Business France
- Merger of: UBIFRANCE and InvestInFrance
- Type: EPIC Trade association
- Legal status: Active
- Purpose: Business advocacy
- Headquarters: Paris, France
- Region served: France
- Key people: Pascal Cagni (Chairman) Laurent Saint-Martin (Director General)
- Website: businessfrance.fr/en

= Business France =

French government agency

Business France is a French statutory organization and industry association, founded in January 2015 through a merger between Unifrance and the French Agency for International Investment (InvestInFrance). Its aim is to promote export-led growth by French businesses, as well as foreign investment in France.

Business France has the status of a public institution under the supervision of the Ministry of Economy and Finance, the Ministry of Foreign Affairs and International Development, and the Ministry of Rural Spatial Planning and Territory Development. It is headquartered on Boulevard Saint-Jacques, in the 14th arrondissement of Paris.

==History==

Ubifrance was the French agency for export promotion.

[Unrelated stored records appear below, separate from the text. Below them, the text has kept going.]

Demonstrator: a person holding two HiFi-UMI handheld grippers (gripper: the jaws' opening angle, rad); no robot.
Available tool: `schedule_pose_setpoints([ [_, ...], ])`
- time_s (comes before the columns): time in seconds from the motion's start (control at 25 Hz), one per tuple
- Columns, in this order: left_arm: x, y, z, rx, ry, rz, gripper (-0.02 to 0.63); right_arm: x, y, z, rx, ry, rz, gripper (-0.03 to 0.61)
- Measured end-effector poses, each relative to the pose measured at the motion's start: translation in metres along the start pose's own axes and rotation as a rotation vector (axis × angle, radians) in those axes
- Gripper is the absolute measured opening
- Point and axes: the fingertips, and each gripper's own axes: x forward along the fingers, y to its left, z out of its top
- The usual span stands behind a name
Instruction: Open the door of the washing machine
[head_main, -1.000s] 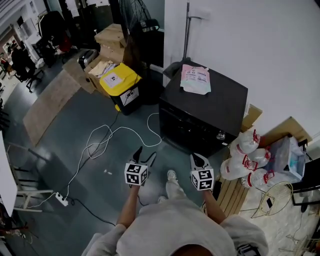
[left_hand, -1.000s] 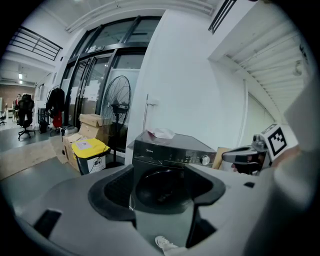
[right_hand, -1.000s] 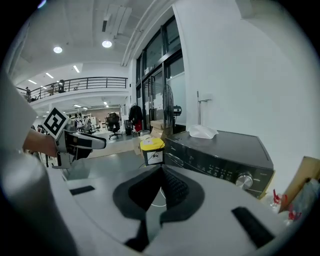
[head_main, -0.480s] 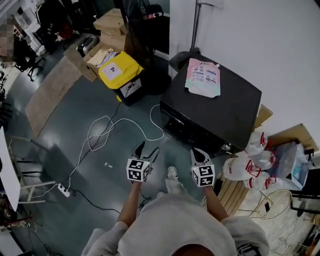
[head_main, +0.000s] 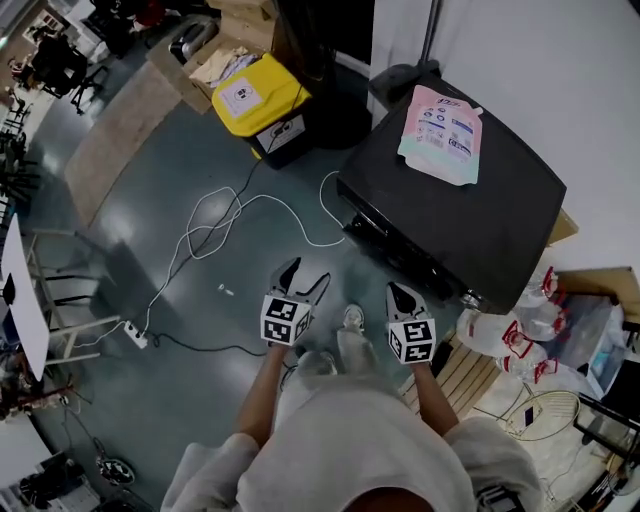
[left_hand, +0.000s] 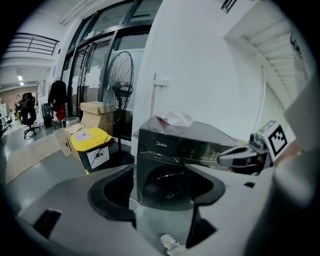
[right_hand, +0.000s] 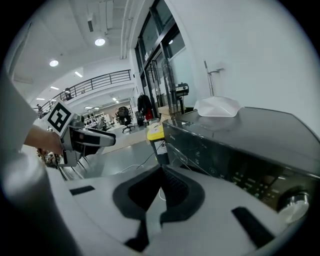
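The black front-loading washing machine (head_main: 455, 215) stands against the white wall, with a pink pouch (head_main: 441, 120) lying on its top. Its round door (left_hand: 172, 182) is closed and shows between my left gripper's fingers. My left gripper (head_main: 303, 274) hangs open over the floor, short of the machine's front. My right gripper (head_main: 399, 295) is held beside it, jaws shut on nothing, just off the machine's front lower corner. In the right gripper view the control panel and a silver knob (right_hand: 295, 202) pass on the right, and the left gripper (right_hand: 85, 140) shows at the left.
A black bin with a yellow lid (head_main: 262, 105) stands left of the machine, by a floor fan's base. A white cable (head_main: 215, 225) loops over the floor to a power strip (head_main: 135, 338). White jugs (head_main: 520, 340) and a wooden pallet (head_main: 470, 375) lie to the right.
The person has stepped closer to the washing machine, which now sits larger and lower in the head view. Both grippers keep their pose in front of the body.
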Motion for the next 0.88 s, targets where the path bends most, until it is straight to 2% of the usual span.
schedule_pose_setpoints([
  [0.36,0.03,0.006,-0.033,-0.011,0.053,-0.048,0.304,0.024,0.006,-0.027,-0.004,0.054,0.027,-0.002],
  [0.6,0.05,0.02,-0.062,-0.007,0.072,-0.089,0.304,0.043,0.008,-0.04,0.007,0.058,-0.018,-0.002],
  [0.88,0.068,0.039,-0.095,0.008,0.083,-0.127,0.304,0.066,0.013,-0.076,0.029,0.088,-0.05,-0.002],
])
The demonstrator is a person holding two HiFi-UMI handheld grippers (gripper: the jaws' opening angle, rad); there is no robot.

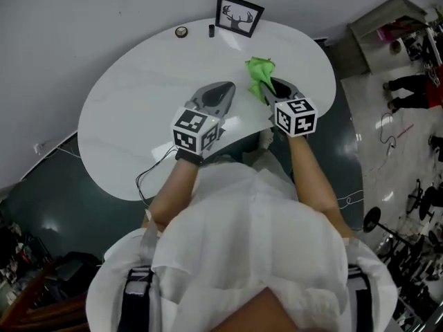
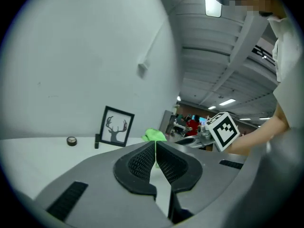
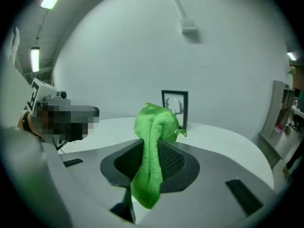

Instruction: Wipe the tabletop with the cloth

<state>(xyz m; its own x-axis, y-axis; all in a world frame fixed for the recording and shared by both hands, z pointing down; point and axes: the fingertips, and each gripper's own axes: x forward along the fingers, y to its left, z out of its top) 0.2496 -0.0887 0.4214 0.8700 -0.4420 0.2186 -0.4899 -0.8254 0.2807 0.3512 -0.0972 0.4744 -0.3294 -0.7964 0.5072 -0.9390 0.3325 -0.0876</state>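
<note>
White tabletop [image 1: 138,95] below; right tool [image 3: 150,146] pinches green cloth [image 3: 153,122].

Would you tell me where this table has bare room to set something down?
Bare: the left half of the tabletop, beyond the left gripper. Crowded: the far edge by the picture frame, and where the right gripper holds the cloth.

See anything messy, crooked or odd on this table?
Nothing spilled or broken. Only the green cloth is bunched up, pinched by the right gripper instead of lying flat on the table. The picture frame stands upright.
</note>
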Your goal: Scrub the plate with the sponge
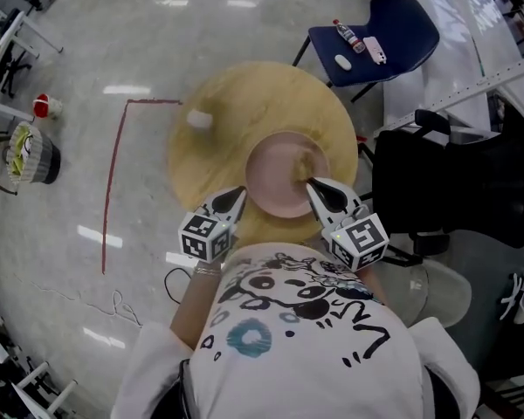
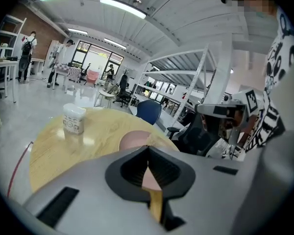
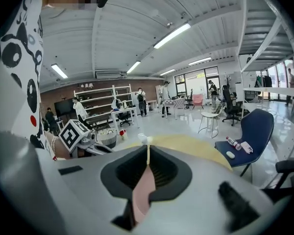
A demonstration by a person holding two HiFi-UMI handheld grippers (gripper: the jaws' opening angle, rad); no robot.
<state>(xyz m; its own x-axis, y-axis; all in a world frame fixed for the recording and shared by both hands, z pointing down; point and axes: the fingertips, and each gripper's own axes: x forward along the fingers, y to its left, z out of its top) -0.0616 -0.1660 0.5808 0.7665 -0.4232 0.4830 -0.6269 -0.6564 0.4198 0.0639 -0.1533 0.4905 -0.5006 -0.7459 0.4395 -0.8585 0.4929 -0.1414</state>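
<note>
A pink plate [image 1: 279, 182] lies on the round wooden table [image 1: 218, 155], near its front edge. A small yellowish sponge [image 1: 307, 161] rests on the plate's right part. My left gripper [image 1: 238, 192] is shut and empty, its tips at the plate's left rim. My right gripper [image 1: 313, 183] is also shut and empty, with its tips over the plate just in front of the sponge. In the left gripper view the closed jaws [image 2: 148, 147] point over the plate [image 2: 132, 140]. In the right gripper view the closed jaws [image 3: 148, 146] point across the table [image 3: 196, 148].
A white cup [image 1: 198, 118] stands at the table's far left. Beyond the table is a blue chair [image 1: 380, 20] with a bottle on it. Dark chairs and bags [image 1: 454, 182] crowd the right. A basket [image 1: 31, 157] sits on the floor far left.
</note>
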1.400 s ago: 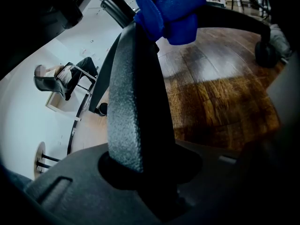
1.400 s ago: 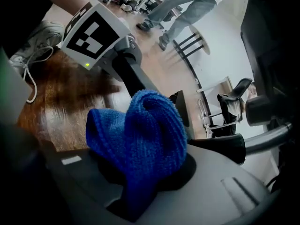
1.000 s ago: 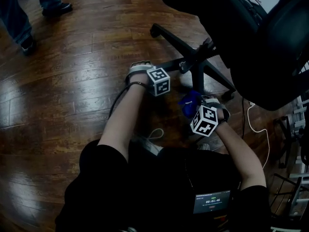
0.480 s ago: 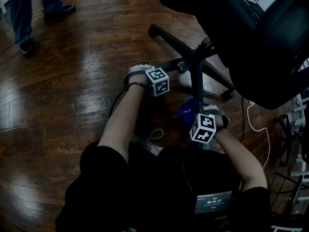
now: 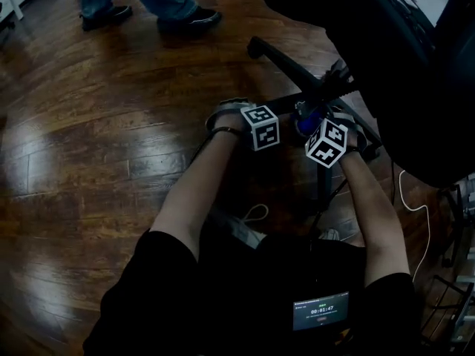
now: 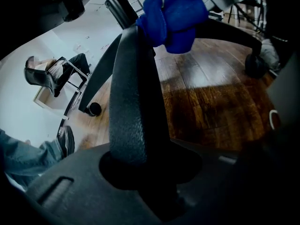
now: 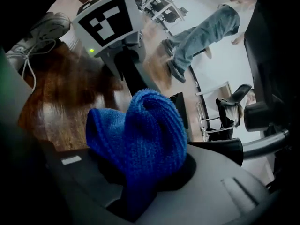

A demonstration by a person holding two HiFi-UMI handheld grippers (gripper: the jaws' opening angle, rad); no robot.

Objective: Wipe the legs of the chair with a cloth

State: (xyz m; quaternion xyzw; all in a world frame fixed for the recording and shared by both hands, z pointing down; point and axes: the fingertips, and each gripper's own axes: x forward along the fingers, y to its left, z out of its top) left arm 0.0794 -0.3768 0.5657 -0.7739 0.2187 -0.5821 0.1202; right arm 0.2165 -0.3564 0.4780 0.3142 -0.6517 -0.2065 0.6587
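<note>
Right gripper (image 7: 140,182) is clenching cloth (image 7: 140,135) at the chair leg (image 6: 133,102) hub end — left gripper (image 6: 140,163) is grasping that leg, steadying it — pressing firmly and sliding lengthwise is likely wiping best.

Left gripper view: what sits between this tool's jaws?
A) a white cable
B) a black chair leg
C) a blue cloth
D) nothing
B: the jaws of the left tool close on the black chair leg; the blue cloth is in the right tool.

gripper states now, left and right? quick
Left gripper: closed on the chair leg.
Right gripper: closed, holding the blue cloth.
</note>
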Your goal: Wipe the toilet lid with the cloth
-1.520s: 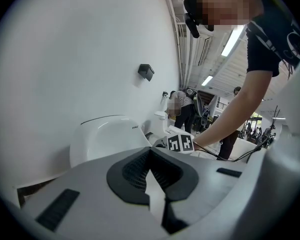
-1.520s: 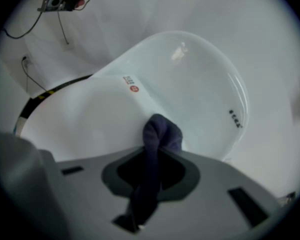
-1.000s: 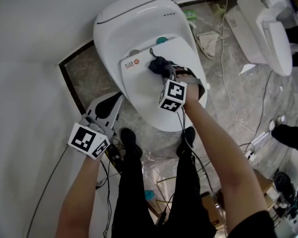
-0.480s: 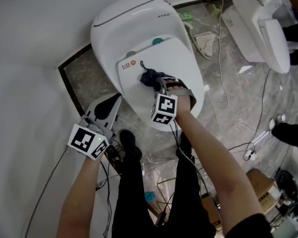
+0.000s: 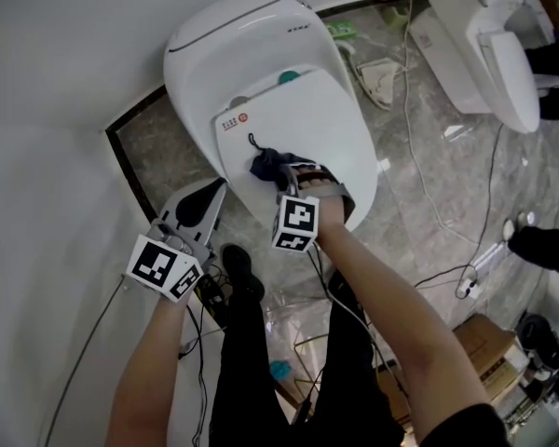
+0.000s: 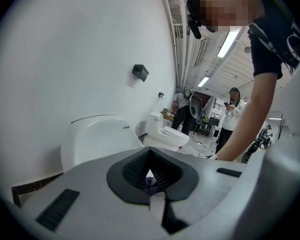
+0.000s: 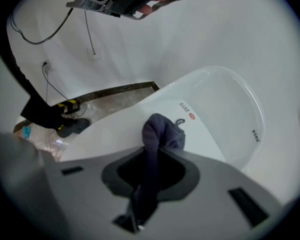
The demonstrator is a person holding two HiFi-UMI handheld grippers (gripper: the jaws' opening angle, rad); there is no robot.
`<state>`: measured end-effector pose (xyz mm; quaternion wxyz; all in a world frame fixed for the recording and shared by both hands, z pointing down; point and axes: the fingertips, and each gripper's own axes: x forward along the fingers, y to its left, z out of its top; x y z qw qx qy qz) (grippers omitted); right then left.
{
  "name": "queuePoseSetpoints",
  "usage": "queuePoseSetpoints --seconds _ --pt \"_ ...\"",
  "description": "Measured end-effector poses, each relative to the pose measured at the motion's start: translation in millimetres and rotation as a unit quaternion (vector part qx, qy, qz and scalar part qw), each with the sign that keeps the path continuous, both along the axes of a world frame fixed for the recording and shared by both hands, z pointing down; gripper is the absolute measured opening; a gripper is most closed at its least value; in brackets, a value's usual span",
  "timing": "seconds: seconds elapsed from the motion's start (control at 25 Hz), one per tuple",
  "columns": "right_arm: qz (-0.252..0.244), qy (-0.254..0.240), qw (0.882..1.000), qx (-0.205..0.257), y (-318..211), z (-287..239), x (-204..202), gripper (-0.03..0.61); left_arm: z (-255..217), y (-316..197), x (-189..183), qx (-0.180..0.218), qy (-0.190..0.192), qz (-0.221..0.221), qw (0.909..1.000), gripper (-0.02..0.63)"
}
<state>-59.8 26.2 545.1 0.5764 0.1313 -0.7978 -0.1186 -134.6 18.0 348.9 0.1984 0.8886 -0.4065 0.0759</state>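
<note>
The white toilet's shut lid (image 5: pixel 303 124) carries a red-marked label near its hinge. A dark blue cloth (image 5: pixel 268 166) lies bunched on the lid's front half, with my right gripper (image 5: pixel 287 180) shut on it and pressing it down. In the right gripper view the cloth (image 7: pixel 160 134) rises from between the jaws of the right gripper (image 7: pixel 150 171) over the lid (image 7: pixel 200 134). My left gripper (image 5: pixel 203 203) hangs left of the bowl, off the toilet, nothing held. The left gripper (image 6: pixel 151 178) in its own view shows dark pads meeting, with the toilet (image 6: pixel 97 136) beyond.
A second white toilet (image 5: pixel 489 40) stands at the upper right. Cables (image 5: pixel 419 156) and a pale rag (image 5: pixel 384 73) lie on the grey floor. A white wall (image 5: pixel 47 156) is close on the left. Other people (image 6: pixel 232 119) stand far behind.
My right gripper has dragged the cloth down the lid toward its front edge and slightly left. The left gripper has stayed where it was.
</note>
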Motion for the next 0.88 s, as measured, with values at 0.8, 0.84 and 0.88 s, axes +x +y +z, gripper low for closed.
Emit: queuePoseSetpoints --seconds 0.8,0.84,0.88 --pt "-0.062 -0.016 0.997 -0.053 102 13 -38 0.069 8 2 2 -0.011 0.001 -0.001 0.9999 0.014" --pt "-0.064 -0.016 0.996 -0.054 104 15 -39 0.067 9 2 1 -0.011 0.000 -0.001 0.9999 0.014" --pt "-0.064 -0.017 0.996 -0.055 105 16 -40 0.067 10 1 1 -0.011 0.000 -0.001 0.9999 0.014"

It succeeded the Centre Français du Commerce Extérieur (French Center for external commerce), or CFCE.

Its headquarters is on Boulevard Saint-Jacques, 14th arrondissement of Paris, but it is also based in the World Trade Center of Grenoble.

UBIFrance has 66 economic missions in 46 countries and more than 1,400 employees in France and abroad responsible for helping French companies in their international development. France's budget bill for 2011 authorized €105,398,000 for the agency.

On 1 January 2015, UBIFRANCE merged with InvestInFrance, and became Business France.

== Impact ==

Business France's work is divided into four main pillars:

- Promoting French exports
- Promoting inward investment into France
- Enabling international internships in French companies abroad, which are also open to candidates from the European Economic Area. This is done via an international internship called VIE, (Volontariat International en Entreprises).
- Promoting the image of France as a business country

Priority is given to small innovative companies. Business France has a cooperation agreement with 13 regional agencies.

== Governance ==

The agency is run by a sixteen member Board of Directors composed of a National Assembly Député, a Senator, three government representatives, three regional council members, five economic experts, and three staff representatives.